CUDA support #71

ocaisa · 2021-02-10T13:55:01Z

I was experimenting with CUDA support within EESSI and ran into the issue that, when using CUDA compiled with the EESSI stack, the CUDA libraries from the host are not seen by the executables created by nvcc. This is because it looks for the CUDA driver libraries in the prefix, where they do not exist. There are a few viable solutions:

Use LD_PRELOAD...but this requires that you know exactly which libraries to preload.
Use LD_LIBRARY_PATH...but in the system that I was on, the CUDA libraries are in /usr/lib64 so this would drag in a lot of unwanted libraries.
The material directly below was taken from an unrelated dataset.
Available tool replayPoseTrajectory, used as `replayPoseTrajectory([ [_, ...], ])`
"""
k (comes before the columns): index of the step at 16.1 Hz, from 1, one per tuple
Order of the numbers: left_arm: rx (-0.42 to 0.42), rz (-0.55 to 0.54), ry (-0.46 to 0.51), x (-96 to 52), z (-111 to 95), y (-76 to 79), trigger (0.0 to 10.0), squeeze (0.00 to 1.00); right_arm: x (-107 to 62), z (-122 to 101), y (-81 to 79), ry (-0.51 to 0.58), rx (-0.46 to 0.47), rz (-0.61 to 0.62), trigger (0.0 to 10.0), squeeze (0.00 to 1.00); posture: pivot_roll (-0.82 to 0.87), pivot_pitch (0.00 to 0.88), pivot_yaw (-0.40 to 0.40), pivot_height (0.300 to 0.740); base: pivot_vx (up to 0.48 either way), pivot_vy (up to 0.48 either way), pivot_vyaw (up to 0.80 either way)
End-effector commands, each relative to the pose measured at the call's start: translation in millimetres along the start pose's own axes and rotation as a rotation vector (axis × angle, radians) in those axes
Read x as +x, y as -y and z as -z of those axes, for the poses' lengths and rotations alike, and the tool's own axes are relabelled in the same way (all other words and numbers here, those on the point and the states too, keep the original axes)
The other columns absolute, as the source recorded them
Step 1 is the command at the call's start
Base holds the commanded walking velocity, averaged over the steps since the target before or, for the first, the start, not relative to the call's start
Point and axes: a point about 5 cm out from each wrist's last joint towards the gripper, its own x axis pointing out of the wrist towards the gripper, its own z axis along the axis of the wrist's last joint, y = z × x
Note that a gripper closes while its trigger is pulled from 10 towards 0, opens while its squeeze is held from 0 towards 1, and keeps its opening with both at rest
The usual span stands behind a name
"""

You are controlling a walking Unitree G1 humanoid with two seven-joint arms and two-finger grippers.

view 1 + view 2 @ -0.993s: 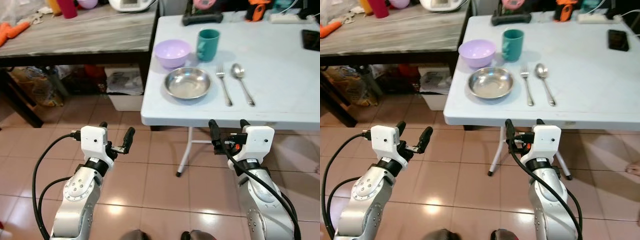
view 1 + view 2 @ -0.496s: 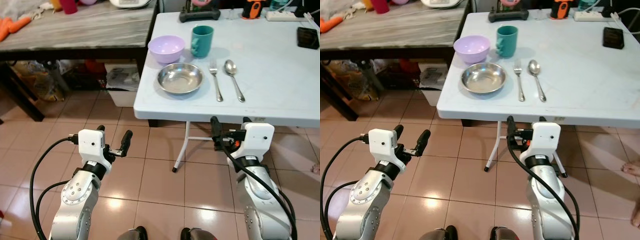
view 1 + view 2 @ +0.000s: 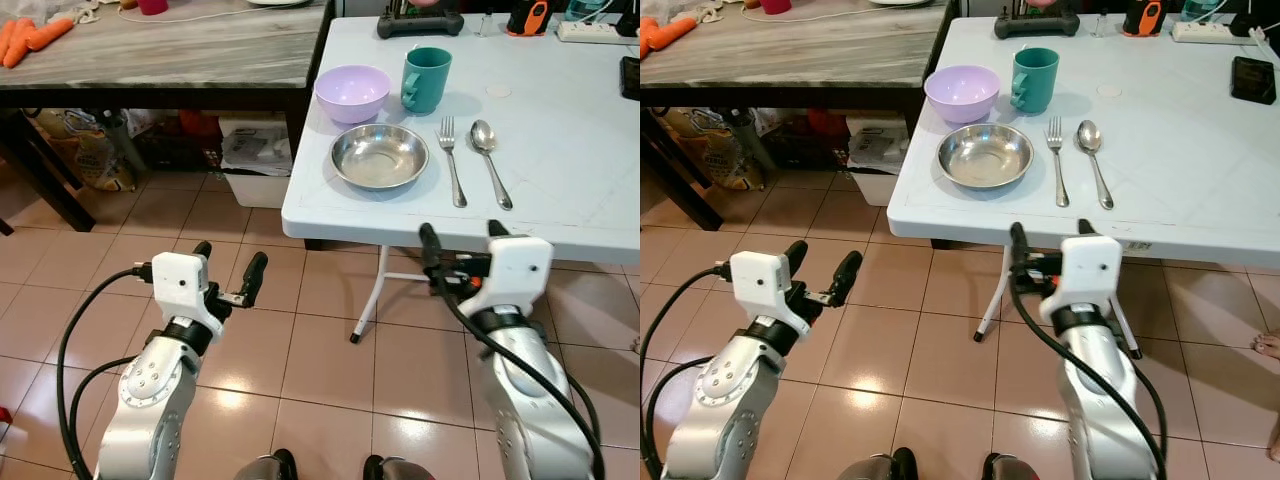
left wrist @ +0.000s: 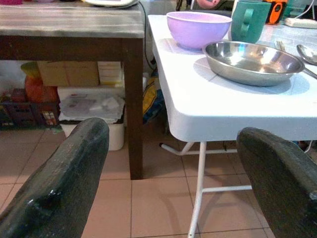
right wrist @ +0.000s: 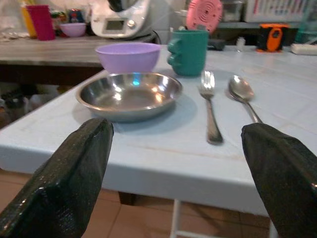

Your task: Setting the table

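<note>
On the white folding table (image 3: 560,215) a steel plate (image 3: 379,156) lies near the front left corner. Behind it stand a purple bowl (image 3: 352,92) and a teal mug (image 3: 426,79). A fork (image 3: 451,160) and a spoon (image 3: 490,160) lie side by side to the plate's right. My right gripper (image 3: 462,238) is open and empty at the table's front edge, level with the tabletop, and faces the plate (image 5: 130,94). My left gripper (image 3: 228,262) is open and empty over the floor, left of the table and below its top.
A dark side table (image 3: 160,50) with carrots (image 3: 30,35) stands to the left, with a white bin (image 3: 255,175) and bags beneath it. A phone (image 3: 632,75) and a black device (image 3: 420,22) lie farther back on the white table. A person's foot (image 3: 1268,345) is at the right.
The whole view has shifted as I moved, and the table edge now sits right at my right gripper's fingertips. Both grippers keep the same open pose.
</note>
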Motion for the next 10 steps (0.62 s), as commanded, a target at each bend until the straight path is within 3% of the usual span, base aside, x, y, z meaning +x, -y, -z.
replayPoseTrajectory([
  [1, 0.005, 0.000, -0.013, -5.6, 0.5, -4.1, 10.0, 0.00, -3.0, -2.4, 3.6, 0.008, -0.004, 0.003, 10.0, 0.00, -0.10, 0.185, 0.070, 0.740, 0.000, 0.000, 0.00],
  [3, -0.009, 0.000, -0.018, -8.5, 2.9, -4.5, 10.0, 0.00, -0.9, -3.5, 7.8, 0.009, -0.011, 0.005, 10.0, 0.00, -0.11, 0.185, 0.065, 0.740, 0.000, 0.000, 0.00],
  [6, -0.021, 0.026, -0.008, -6.7, 1.0, 1.2, 10.0, 0.00, 1.3, -4.8, 3.8, 0.010, -0.007, -0.004, 10.0, 0.00, -0.10, 0.185, 0.064, 0.740, 0.282, 0.000, -0.48],
  [10, -0.030, 0.041, -0.005, -6.8, 0.2, 3.8, 10.0, 0.00, -0.1, -9.2, 3.8, 0.025, -0.006, -0.011, 10.0, 0.00, -0.11, 0.187, 0.064, 0.740, 0.307, 0.000, 0.00],
])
This could be worked around by symlinking the libraries to a more unique location in the host (Compute Canada uses /usr/lib64/nvidia and has a script that creates the necessary symlinks).
Modify the loader to (also) look in an appropriate directory - this is what Compute Canada does, see https://github.com/ComputeCanada/gentoo-overlay/blob/master/sys-libs/glibc/glibc-2.30-r8.ebuild#L1111

The text was updated successfully, but these errors were encountered:

peterstol · 2021-02-16T08:06:50Z

For systems with glibc in the prefix using /usr/lib64/nvidia as location may be a good choice.

On my brightcomputing system the CUDA libraries can be simply linked from /cm/local/apps/cuda/libs/current/lib64
Creating the symlinks will require admin privileges though and can vary between systems.
Could EESSI provide different CUDA versions and use the matching one with the kernel driver in a similar way as the architecture is matched with Archspec?
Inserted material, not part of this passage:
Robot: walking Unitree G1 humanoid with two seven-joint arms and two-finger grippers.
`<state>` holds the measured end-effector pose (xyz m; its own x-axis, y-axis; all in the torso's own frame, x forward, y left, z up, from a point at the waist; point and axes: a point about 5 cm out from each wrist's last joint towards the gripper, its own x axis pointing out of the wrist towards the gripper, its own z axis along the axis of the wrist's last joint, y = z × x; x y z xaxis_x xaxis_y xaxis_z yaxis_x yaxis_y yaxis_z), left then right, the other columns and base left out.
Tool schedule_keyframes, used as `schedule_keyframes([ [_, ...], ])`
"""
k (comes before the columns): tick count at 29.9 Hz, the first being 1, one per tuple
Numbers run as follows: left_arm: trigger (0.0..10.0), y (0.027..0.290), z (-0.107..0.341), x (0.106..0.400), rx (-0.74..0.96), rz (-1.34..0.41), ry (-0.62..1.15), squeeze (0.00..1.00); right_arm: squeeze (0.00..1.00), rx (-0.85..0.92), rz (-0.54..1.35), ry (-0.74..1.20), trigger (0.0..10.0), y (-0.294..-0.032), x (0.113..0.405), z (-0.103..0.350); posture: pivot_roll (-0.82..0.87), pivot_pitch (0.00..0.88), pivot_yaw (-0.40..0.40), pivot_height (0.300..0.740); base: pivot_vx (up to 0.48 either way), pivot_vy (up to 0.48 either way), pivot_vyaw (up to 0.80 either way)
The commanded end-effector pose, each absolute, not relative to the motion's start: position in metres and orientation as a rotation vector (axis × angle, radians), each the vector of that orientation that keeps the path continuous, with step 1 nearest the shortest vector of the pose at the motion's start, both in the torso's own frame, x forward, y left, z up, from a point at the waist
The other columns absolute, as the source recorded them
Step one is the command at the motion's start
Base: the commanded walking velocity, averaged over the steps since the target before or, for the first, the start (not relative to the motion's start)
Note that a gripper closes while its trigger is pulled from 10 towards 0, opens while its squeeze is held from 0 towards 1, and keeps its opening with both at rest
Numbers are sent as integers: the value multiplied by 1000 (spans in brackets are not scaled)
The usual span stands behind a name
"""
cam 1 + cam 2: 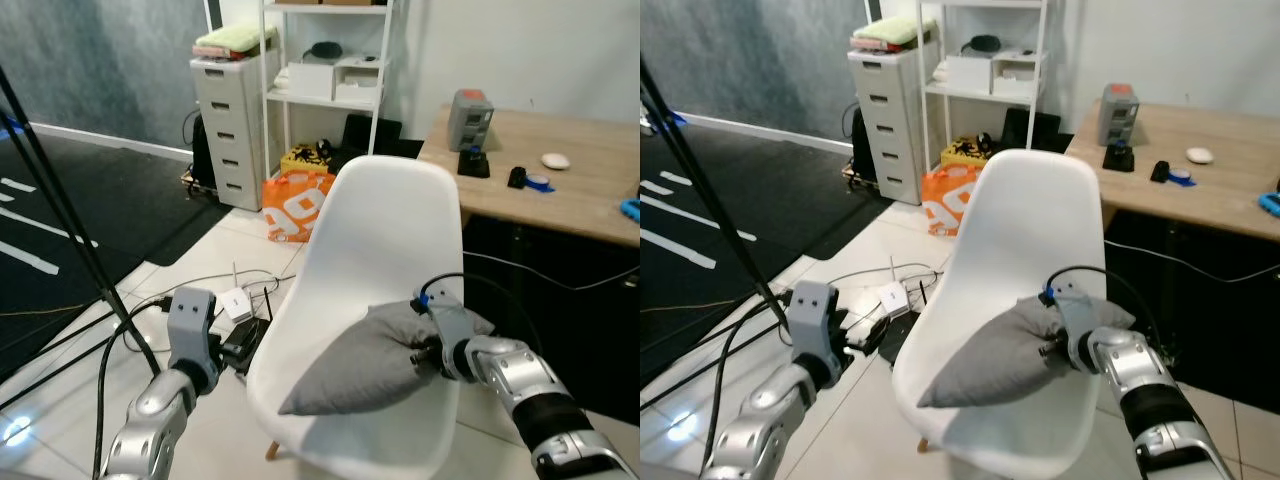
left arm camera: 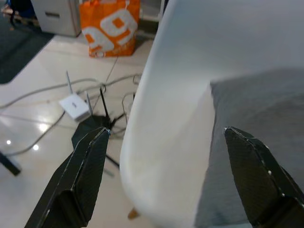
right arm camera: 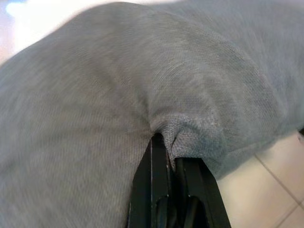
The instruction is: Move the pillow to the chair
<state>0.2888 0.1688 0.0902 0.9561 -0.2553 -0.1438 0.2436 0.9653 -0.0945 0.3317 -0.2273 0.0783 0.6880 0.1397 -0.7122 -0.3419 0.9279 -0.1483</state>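
Where gripped, one pillow, one chair.

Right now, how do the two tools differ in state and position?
The right tool is shut on the grey pillow, pinching its fabric over the chair seat; the left tool is open and holds nothing. The right tool touches the pillow; the left one hangs beside the chair's edge. Both have black fingers.
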Motion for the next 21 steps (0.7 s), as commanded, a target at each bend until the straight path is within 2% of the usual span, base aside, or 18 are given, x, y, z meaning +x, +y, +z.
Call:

bedroge · 2021-02-17T07:20:48Z

Bart reported on Slack yesterday that the libcuda.so of new CUDA versions no longer link against this versioned libnvidia-fatbinaryload.so.XXX.YY:

Removed libnvidia-fatbinaryloader.so from the driver package. This functionality is now built into other driver libraries.

This means that, with these newer version, we could also make symlinks to the host's libcuda. The only annoying thing is that the location can, apparently, differ between distros, so I guess we would need something like a variant symlink that allows site to override the location of libcuda.so if necessary.

ocaisa · 2021-02-17T08:21:58Z

I don't understand this stuff well enough but I think that a symlink might only get us out of jail with a pure CUDA code? Comparing the lib64 to the stubs directory inside a CUDA toolkit installation, it looks like you also need libnvidia-ml.so.

I took a look at the OpenGL configuration for JSC and if we want to use visualisation capabilities on the available GPU, we would also need some of the other driver libraries.

bedroge · 2021-02-17T08:35:08Z

Yes, you probably need more, but I guess the same thing could be done for those? The advantage of that approach could be that it would for instance work out of the box on all systems that have these libraries in /usr/lib64. On other systems, the variable for the variant symlink would have to be overridden in the cvmfs configuration.

ocaisa · 2021-02-17T08:39:44Z

We could probably learn a lot from what happens with containers and GPUs, they would have the same issues with passing through driver libraries.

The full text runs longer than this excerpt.